This is where Chris got angry and started to throw his father and me under the bus, alluding to OUR supposed alcohol problem. But, he quickly forgot where he was going with that and calmed down a bit. Had I not intervened, the doctor would have assumed that Chris has a drinking problem, which he patently does not. 

We limped through the rest of the interview. There was no logic on display. The story coming out of his mouth was not the story coming out of mine. I was totally confused trying to keep up with where Chris was going. The two of us presented an emotionally wrought, confusing narrative. We were pathetic. I did learn one thing though. Chris told the director that he hasn’t been on medications since September, to which the director nodded approvingly. “We can get a much clearer picture of what’s going on with your brain,” he said.
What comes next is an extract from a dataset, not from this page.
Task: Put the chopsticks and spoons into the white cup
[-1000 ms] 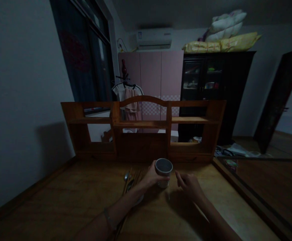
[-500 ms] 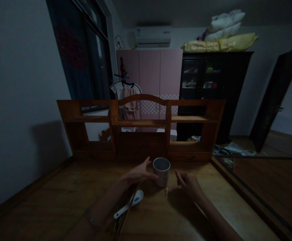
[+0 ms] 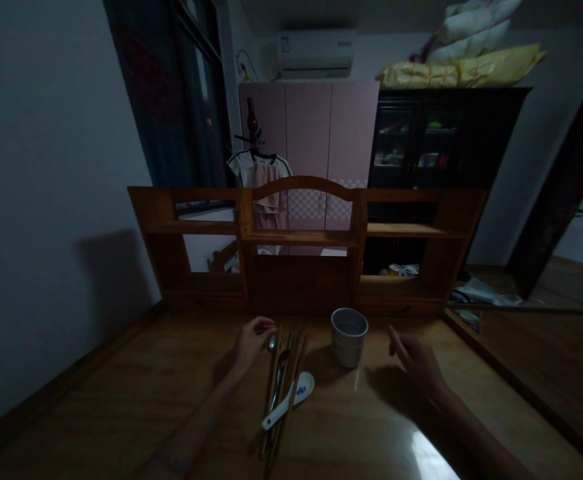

“So when he was hospitalized the second time, what do you think was the reason?” the director asked me. I said that in retrospect I first believed that we were trying to push him back to college and he didn’t want to go, then I said that with the passing years and further reflection, I began to think that the supplements he was on were good but not good enough to keep him from relapse, then I said that from the vantage point of even more passing years, it’s anyone’s guess as to what was happening. The correct answer, I assume, the one the director would say, is that his brain waves are stuck in an abnormal feedback loop and he hadn’t learned how to control them.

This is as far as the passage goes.